Ever since the Islamic State in Khorasan Province emerged in Afghanistan in 2015, policymakers and security forces have regarded it as an “imported” group that can be defeated militarily. This approach, however, fails to take into account the long-standing and complex historical and sociological factors that make the group’s ideology appealing to young, urban Afghan men and women. Based on interviews with current and former members of ISKP, this report documents the push and pull factors prompting a steady stream of young Afghans to join and support ISKP.
The Islamic State in Khorasan Province (ISKP) has carried out some of the deadliest attacks in Kabul in recent years. The group recruits members of its Kabul cell predominantly from the city’s own young population; it is not, as is commonly assumed, made up chiefly of foreigners who have infiltrated into Afghanistan. Unlike the country’s principal insurgent group, the Taliban—which typically recruits young men who are from rural communities, unemployed, educated in madrassas, and ethnically Pashtun—ISKP cells in urban centers tend to recruit men and women from middle-class families, many of whom are non-Pashtun university students.

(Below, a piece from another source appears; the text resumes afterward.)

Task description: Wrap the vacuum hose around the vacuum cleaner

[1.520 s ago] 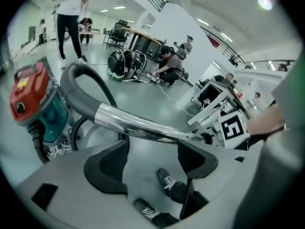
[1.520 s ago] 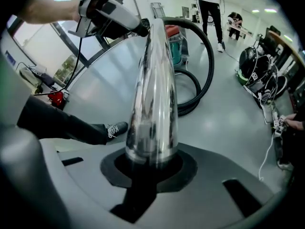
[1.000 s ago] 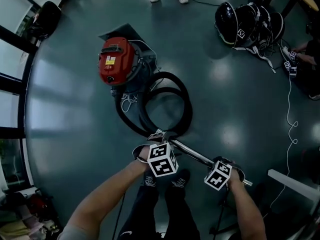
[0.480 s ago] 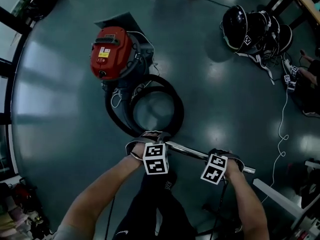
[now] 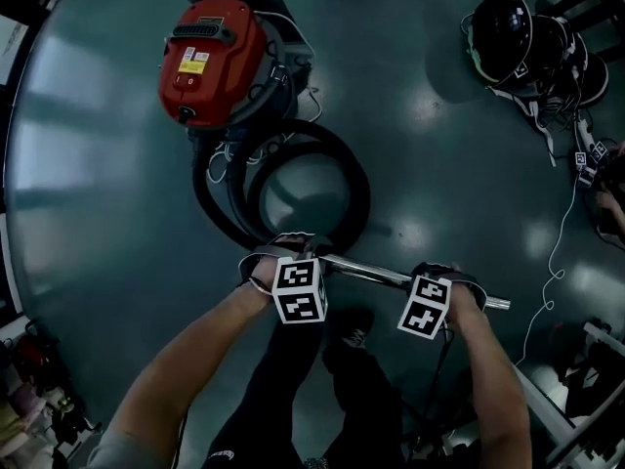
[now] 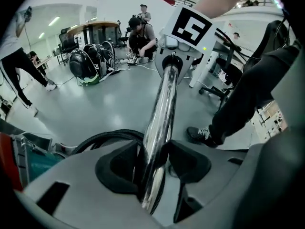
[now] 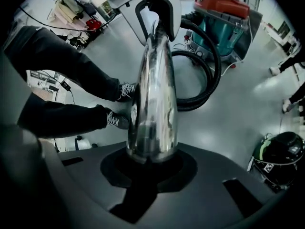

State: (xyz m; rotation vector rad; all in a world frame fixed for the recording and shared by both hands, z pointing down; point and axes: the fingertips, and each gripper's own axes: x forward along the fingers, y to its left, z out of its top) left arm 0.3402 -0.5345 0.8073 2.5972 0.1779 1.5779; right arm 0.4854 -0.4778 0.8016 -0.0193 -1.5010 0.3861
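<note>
A red-topped vacuum cleaner [image 5: 210, 62] stands on the grey floor at the upper left. Its black hose [image 5: 356, 179] lies in a loop in front of it and runs to a chrome wand [image 5: 366, 274] held level above the floor. My left gripper [image 5: 291, 250] sits at the wand's hose end; its jaws are closing, and both dark pads touch the tube [image 6: 162, 109]. My right gripper [image 5: 444, 277] is shut on the wand near its free end. In the right gripper view the wand [image 7: 155, 89] runs straight away toward the left gripper [image 7: 155, 13] and the vacuum [image 7: 224, 13].
Black helmets [image 5: 527, 37] lie at the upper right, with a white cable [image 5: 562, 233] trailing down the right side. The person's legs and shoes [image 5: 352, 330] stand below the wand. In the left gripper view, people [image 6: 138, 32] and desks are seen farther off.
The vacuum and hose loop now sit higher and larger in the head view. The wand lies more level. Both grippers have stayed on the wand.
</note>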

These recruits are drawn to ISKP for a variety of reasons, chief among which is frustration with the status quo, the “purity” of ISKP’s ideology, and its determination to put its uncompromising version of Islam into practice. Other factors pulling recruits to ISKP are its internal egalitarianism, the prospect of marriage to other Salafi-jihadists, and the possibility of living in “the land of the caliphate.” At an even more fundamental level, however, the roots of the Salafi-jihadist surge lie in the breakdown of traditional society, a process that began in the 1970s in rural Afghanistan and has intensified as sweeping urbanization has created a generation of rootless urban settlers.